L’attaque a été massive, coordonnée, et a visé les symboles de la transition
Dès samedi, le Mali a basculé dans une atmosphère de guerre totale. Le palais présidentiel, l’aéroport international Modibo Keïta et le ministère de la Défense ont été pris pour cibles. Au même moment, à 15 kilomètres de la capitale, la garnison de Kati, véritable verrou sécuritaire du pays, essuyait des tirs nourris.
Au cœur de la riposte : les instructeurs d’Africa Corps
Sur Telegram, le groupe russe affirme avoir repoussé une force de 10 000 à 12 000 combattants. En revendiquant la neutralisation de plus de 1 000 djihadistes, Africa Corps martèle avoir sauvé Bamako d’une chute certaine. Ils pointent du doigt une alliance hybride entre le JNIM, le FLA et des soutiens étrangers. Une version que Bamako appuie à demi-mot, affirmant que la situation est désormais « totalement sous contrôle ».
Pourtant, le flou persiste sur certains points stratégiques
Dans le Nord, le FLA assure tenir Kidal, encerclant les derniers combattants russes dans l’ancien camp de la MINUSMA. Plus inquiétant encore, une rumeur s’est propagée comme une traînée de poudre : celle du décès du ministre de la Défense, Sadio Camara, lors de l’assaut sur Kati. Une information qu’aucune source officielle n’a confirmée ni démentie pour l’heure.

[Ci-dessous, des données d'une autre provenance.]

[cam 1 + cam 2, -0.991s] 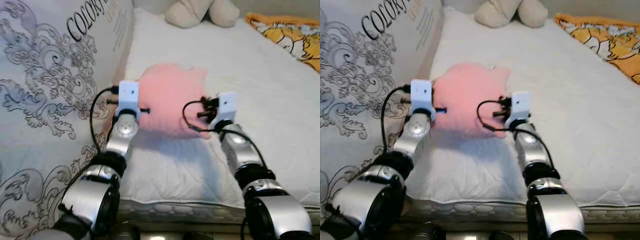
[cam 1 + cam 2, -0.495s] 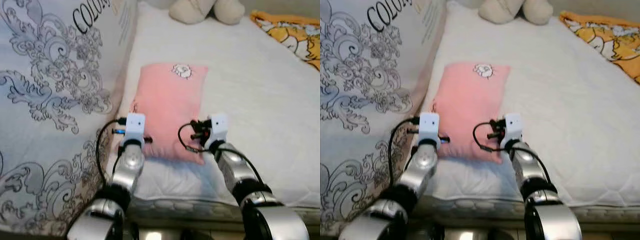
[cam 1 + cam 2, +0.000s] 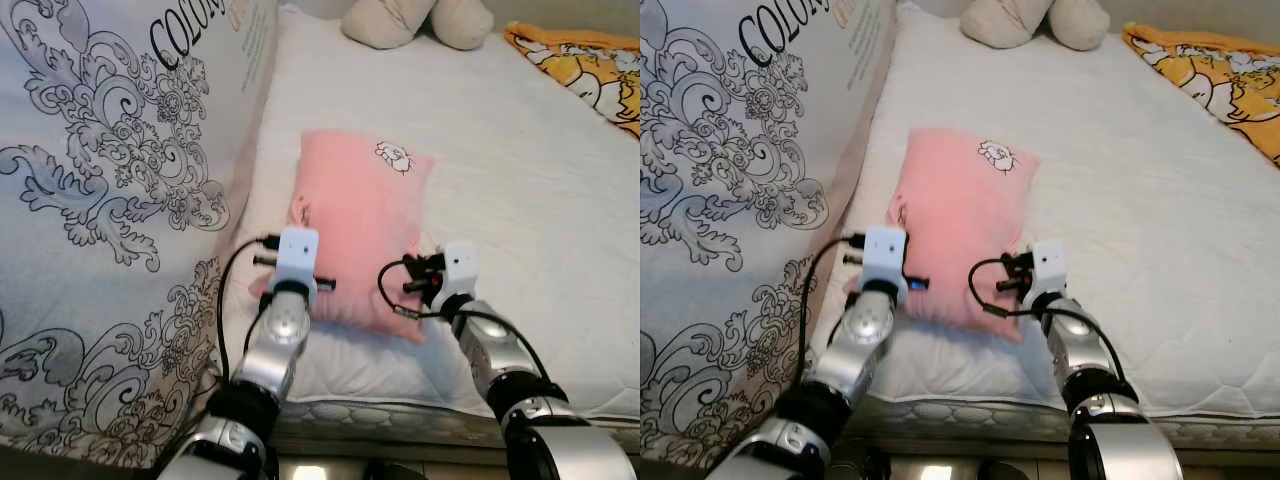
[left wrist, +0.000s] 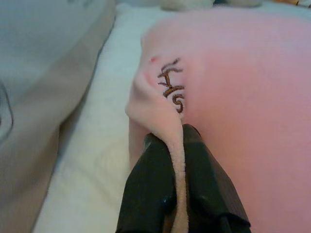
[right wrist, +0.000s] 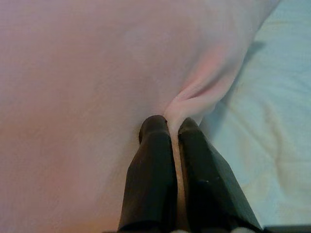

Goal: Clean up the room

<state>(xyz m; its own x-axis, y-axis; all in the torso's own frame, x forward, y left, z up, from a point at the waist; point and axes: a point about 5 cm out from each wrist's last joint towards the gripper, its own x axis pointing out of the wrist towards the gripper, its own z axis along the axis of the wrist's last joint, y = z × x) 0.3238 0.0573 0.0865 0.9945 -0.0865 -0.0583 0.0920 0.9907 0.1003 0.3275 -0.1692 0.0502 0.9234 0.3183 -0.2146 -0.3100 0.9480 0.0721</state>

Face à l’urgence, le pays se verrouille
Un couvre-feu inédit de 72 heures a été instauré à Bamako, plongeant la capitale dans un silence de plomb dès 21 heures. À Gao, la mesure est encore plus stricte. Si la CEDEAO et l’Union Africaine ont fermement condamné ces « actes odieux », l’aéroport de Bamako est resté fermé tout au long de la journée de samedi, signe d’une vigilance qui ne faiblit pas.
Sur une ligne de front de plus de 2 000 kilomètres, le Mali joue en ce moment sa stabilité, alors que les bilans définitifs, tant humains que matériels, peinent encore à remonter du terrain.